Da decenni la ricerca scientifica esplora il legame tra musica e salute. Studi precedenti hanno dimostrato che ascoltare musica può migliorare l’umore, supportare la salute cardiovascolare e potenziare le funzioni cognitive.
Ma un recente studio pubblicato sulla rivista PLOS Mental Health aggiunge un tassello importante: una musica progettata in modo specifico, abbinata a una tecnica chiamata stimolazione uditiva binaurale (ABS, Auditory Beat Stimulation), potrebbe offrire un sollievo immediato dall’ansia superiore a quello del rumore rosa, comunemente usato per rilassarsi o dormire.
Cos’è la stimolazione uditiva binaurale (ABS)
La stimolazione uditiva binaurale è una tecnica che utilizza impulsi sonori ritmici e costanti per modificare il ritmo cerebrale, portandolo da uno stato di allerta e stress a uno stato di calma. Non si tratta di semplice musica rilassante: il meccanismo è più sofisticato.
La musica viene inizialmente calibrata sulla frequenza cardiaca della persona — tipicamente elevata in caso di ansia — per poi rallentare gradualmente, guidando il cervello verso uno stato più disteso. Questo processo è noto come Principio Iso.
Come è stato condotto lo studio
I ricercatori dell’Università di Londra (Goldsmiths), dell’Università di Roehampton e della Toronto Metropolitan University hanno coinvolto 144 adulti già in terapia farmacologica per l’ansia, suddivisi in quattro gruppi:
- 36 partecipanti: 24 minuti di rumore rosa (gruppo di controllo)
- 41 partecipanti: 12 minuti di musica con ABS
- 33 partecipanti: 24 minuti di musica con ABS
- 34 partecipanti: 36 minuti di musica con ABS
Prima e dopo le sessioni, i livelli di ansia e umore sono stati misurati tramite scale cliniche standardizzate.
I risultati: esiste una “dose” ottimale
Lo studio ha evidenziato una relazione dose-risposta tra il tempo di ascolto e il benessere emotivo. Chi ha ascoltato musica con ABS per 24 minuti ha ottenuto la riduzione complessiva più significativa dell’ansia, mentre chi ha ascoltato per 36 minuti ha mostrato un effetto “picco”, con un miglioramento dell’umore e una maggiore riduzione delle emozioni negative.
Chi si è fermato a 12 minuti ha registrato benefici più limitati.

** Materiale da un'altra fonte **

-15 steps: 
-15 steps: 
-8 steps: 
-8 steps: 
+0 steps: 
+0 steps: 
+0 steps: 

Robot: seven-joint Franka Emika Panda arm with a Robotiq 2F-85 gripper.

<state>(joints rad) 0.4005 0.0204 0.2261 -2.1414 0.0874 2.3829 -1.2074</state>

Oltre alla riduzione dell’ansia, i partecipanti hanno riferito meno irritabilità, agitazione e disagio emotivo generale.
Musica con ABS vs musicoterapia tradizionale: quali differenze
La musicoterapia tradizionale si basa fortemente sulle preferenze personali del paziente: il tipo di musica che funziona per una persona può non funzionare per un’altra.
La musica con ABS, invece, agisce sulle componenti acustiche e non estetiche del suono — tempo, ritmo, frequenza — per modificare direttamente lo stato fisiologico, bypassando in parte l’elaborazione consapevole. Non si tratta, quindi, di ascoltare una playlist rilassante a caso: l’intervento è strutturato, la dose è controllata e il meccanismo d’azione è specifico.
Non è semplice distrazione: il cervello cambia davvero!
Una domanda legittima è se questi effetti siano semplicemente il risultato di una distrazione temporanea.
Gli esperti consultati dai ricercatori spiegano che la distrazione agisce solo finché lo stimolo è presente, mentre un vero effetto calmante persiste anche dopo la fine dell’ascolto. Il fatto che nel gruppo di controllo sia stato usato il rumore rosa — che mantiene l’udito occupato senza evocare emozioni — e che la musica con ABS lo abbia comunque superato, suggerisce che l’effetto va ben oltre la semplice cattura dell’attenzione.
Limiti dello studio e prospettive future
Lo studio presenta alcune limitazioni da tenere in considerazione. In primo luogo, non è chiaro se gli effetti osservati siano duraturi nel tempo: si tratta di misurazioni acute, immediate. Inoltre, poiché tutti i partecipanti assumevano già farmaci ansiolitici, non è possibile valutare l’efficacia della tecnica come trattamento autonomo.
Gli esperti la paragonano a un “broncodilatatore di emergenza”: utile per gestire i picchi acuti, ma non sufficiente da solo ad affrontare le cause profonde del disturbo. Ulteriori ricerche, con campioni più ampi e misurazioni oggettive come la neuroimaging, potranno confermare e ampliare questi risultati promettenti.
Fonte: Medical News Today — “Can 36 minutes of specially tuned music ‘reset’ an anxious brain?” — Studio pubblicato su PLOS Mental Health, con contributi di ricercatori di Goldsmiths University of London, University of Roehampton, Toronto Metropolitan University e LUCID.